- Problem details -
Hunt for the word "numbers" across the entries below, copying each line that holds it.

- Material for this task -

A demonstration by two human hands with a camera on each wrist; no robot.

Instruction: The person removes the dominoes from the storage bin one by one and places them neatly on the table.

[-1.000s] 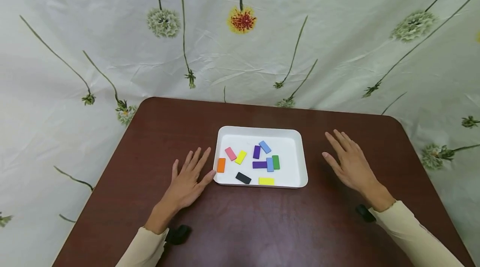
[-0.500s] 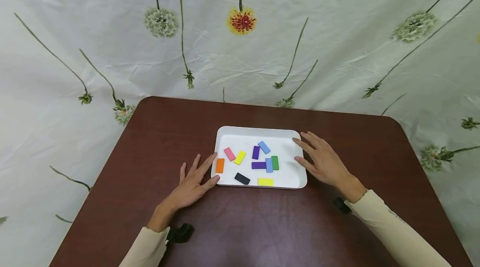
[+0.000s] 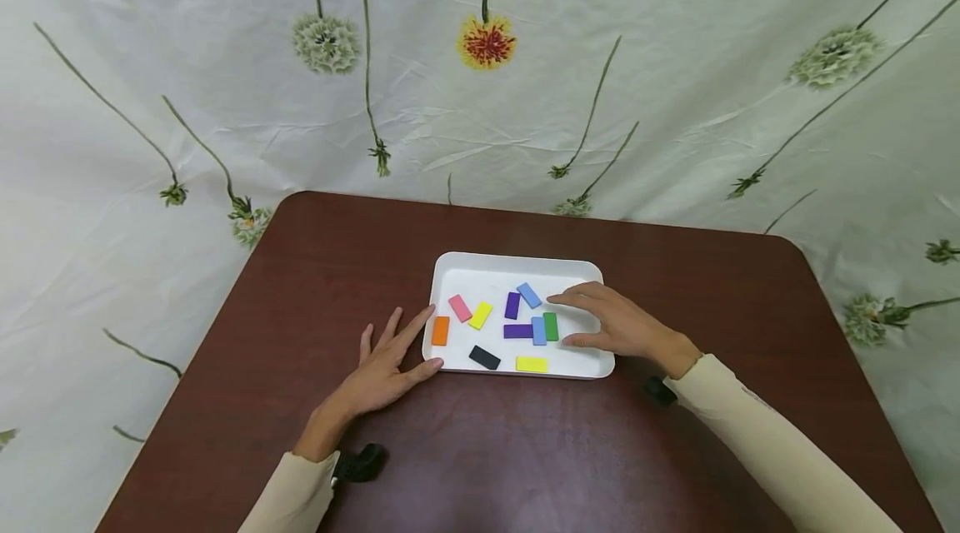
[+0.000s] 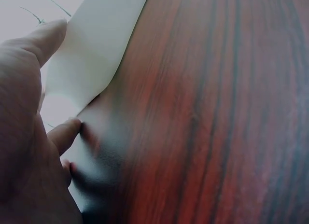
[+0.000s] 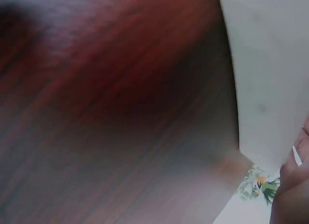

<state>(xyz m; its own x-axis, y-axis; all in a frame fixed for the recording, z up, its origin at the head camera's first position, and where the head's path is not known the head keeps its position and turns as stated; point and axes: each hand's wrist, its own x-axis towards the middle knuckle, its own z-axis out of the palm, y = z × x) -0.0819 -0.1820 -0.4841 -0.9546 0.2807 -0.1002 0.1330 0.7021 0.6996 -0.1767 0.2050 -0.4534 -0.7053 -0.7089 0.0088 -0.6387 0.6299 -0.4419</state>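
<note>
A white tray [image 3: 581, 366] holds several flat, domino-shaped blocks in different colours. My left hand [image 3: 378, 375] rests at the tray's left side, fingers spread, with thumb and index fingertip at the rim. Nearest to it lies an orange block [image 3: 440, 331]. My right hand [image 3: 618, 323] reaches over the tray's right side, thumb and fingers apart, just right of a green block [image 3: 551, 326]. That block stands against a light blue block [image 3: 538, 331], which meets a purple block [image 3: 517, 331]. In the right wrist view, the tray wall [image 5: 270, 79] shows but the fingertips are mostly hidden.
Also in the tray are a pink block [image 3: 460, 307], a black block [image 3: 484, 357], a yellow block [image 3: 532, 364] and a second light blue block [image 3: 529, 294]. The dark wooden table [image 3: 525, 450] ends at a flower-patterned cloth [image 3: 420, 100] behind.
My right hand has moved left from the table to over the tray's right part. My left hand has shifted slightly right, its index finger and thumb coming to the tray's rim.
</note>
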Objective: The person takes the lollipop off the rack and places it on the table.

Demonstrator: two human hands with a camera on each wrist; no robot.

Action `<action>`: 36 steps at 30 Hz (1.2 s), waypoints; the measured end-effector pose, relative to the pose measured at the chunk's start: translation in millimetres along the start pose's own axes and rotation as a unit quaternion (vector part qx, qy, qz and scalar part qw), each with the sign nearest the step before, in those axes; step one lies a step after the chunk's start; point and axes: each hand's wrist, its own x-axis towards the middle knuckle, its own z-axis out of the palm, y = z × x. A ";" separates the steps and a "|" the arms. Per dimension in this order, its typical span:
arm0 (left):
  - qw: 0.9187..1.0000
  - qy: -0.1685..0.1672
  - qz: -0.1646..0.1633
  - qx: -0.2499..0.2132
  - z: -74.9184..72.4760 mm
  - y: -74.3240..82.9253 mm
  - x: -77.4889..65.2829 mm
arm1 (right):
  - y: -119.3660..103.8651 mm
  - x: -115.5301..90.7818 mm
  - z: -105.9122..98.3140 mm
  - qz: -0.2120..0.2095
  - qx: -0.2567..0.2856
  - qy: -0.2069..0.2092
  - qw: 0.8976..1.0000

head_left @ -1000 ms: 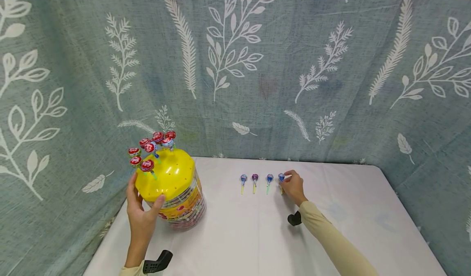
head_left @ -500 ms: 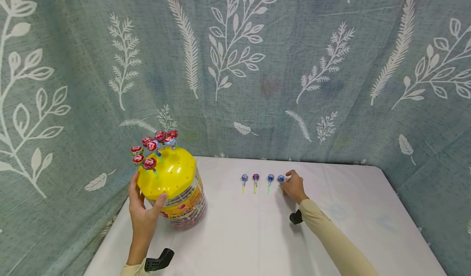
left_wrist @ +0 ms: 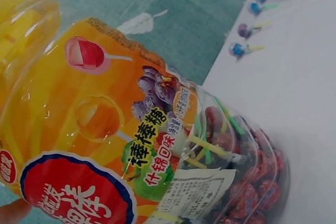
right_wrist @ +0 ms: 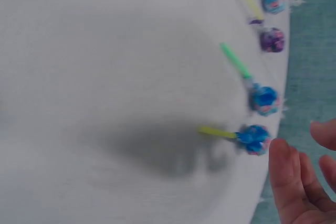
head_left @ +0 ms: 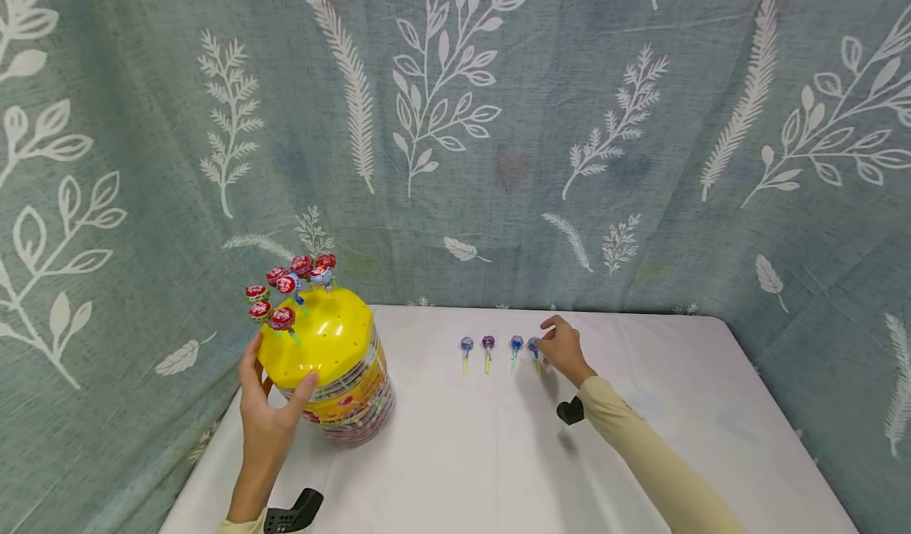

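At the left of the head view stands a lollipop jar point(head_left: 349, 407), tilted toward the left, with a yellow lid point(head_left: 334, 332). My left hand point(head_left: 269, 415) grips it near the lid, thumb at the front and fingers round the left side. Several lollipops point(head_left: 282, 318) stick up from the lid's left part. Right of the jar, several wrapped lollipops lie in a row on the table, sticks toward me. My right hand point(head_left: 565, 350) is by the rightmost, a blue-wrapped lollipop point(right_wrist: 254, 139). In the right wrist view its fingers point(right_wrist: 283, 166) are relaxed beside the candy head, holding nothing.
A white-covered table point(head_left: 470, 455) runs to a grey-green leaf-print curtain point(head_left: 512, 146) behind and at the sides. The rest of the row includes a purple lollipop point(head_left: 488, 342) and a blue one with a green stick point(head_left: 515, 342). More red-wrapped lollipops point(left_wrist: 257, 182) fill the jar's bottom.
The rightmost lollipop has shifted slightly left, closer to its neighbour, and my right hand has come off it. My left hand keeps its grip on the jar.
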 end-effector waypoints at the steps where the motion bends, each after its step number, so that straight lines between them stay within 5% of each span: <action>1: 1.000 0.000 0.000 0.002 -0.1 0.4 0.0 | -2.9 0.3 -1.2 -0.005 0.001 -0.001 1.000; 20: 0.999 0.003 -0.003 0.037 1.8 7.7 5.5 | -85.9 -7.9 -13.6 -0.120 0.072 -0.038 0.989; 36: 0.998 -0.007 0.043 0.055 -2.6 1.3 9.6 | -170.5 -31.8 -8.9 -0.255 0.117 -0.075 0.957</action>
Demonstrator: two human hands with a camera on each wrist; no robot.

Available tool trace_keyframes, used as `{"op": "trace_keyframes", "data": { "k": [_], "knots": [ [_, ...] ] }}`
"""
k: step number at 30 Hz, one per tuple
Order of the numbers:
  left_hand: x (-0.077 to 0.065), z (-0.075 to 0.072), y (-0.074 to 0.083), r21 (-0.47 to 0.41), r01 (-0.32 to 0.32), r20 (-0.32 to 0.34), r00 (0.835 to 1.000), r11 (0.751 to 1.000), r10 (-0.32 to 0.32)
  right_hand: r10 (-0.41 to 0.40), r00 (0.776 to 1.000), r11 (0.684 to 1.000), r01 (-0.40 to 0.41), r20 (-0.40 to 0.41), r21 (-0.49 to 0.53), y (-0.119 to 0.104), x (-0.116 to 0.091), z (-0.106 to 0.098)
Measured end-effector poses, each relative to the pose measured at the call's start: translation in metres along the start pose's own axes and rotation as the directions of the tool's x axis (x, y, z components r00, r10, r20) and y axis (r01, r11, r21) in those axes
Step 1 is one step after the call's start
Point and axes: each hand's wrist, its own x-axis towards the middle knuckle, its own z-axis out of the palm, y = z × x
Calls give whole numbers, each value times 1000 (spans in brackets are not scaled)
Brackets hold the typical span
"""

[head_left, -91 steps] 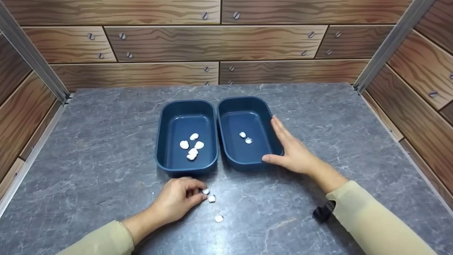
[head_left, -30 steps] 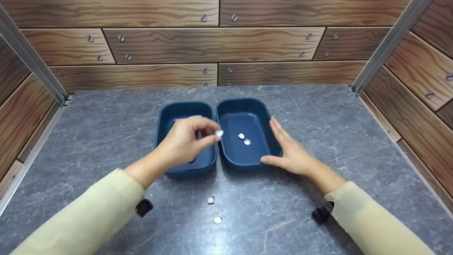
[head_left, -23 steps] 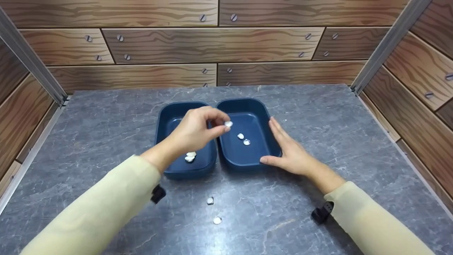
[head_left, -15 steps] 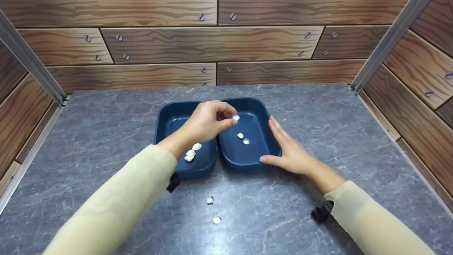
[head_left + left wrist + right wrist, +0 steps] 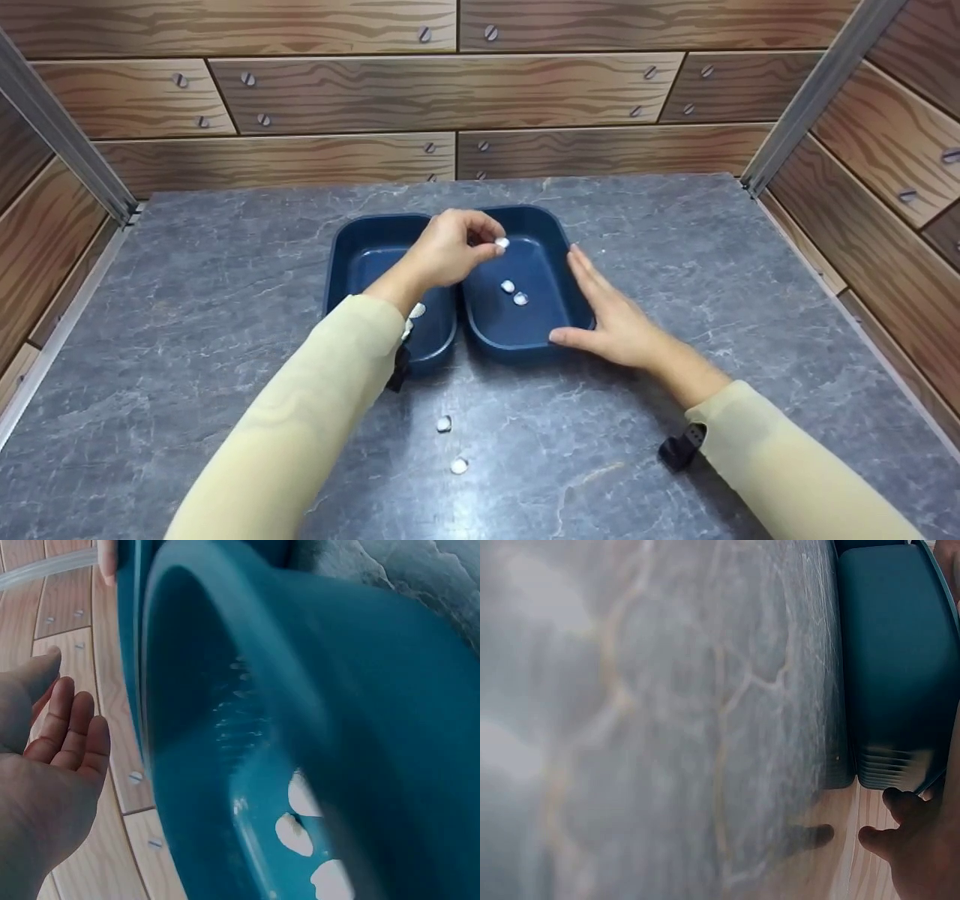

- Solution -
Order of the numbers:
Calls give whole numbers, each value times 1000 (spans in brackets are not scaled)

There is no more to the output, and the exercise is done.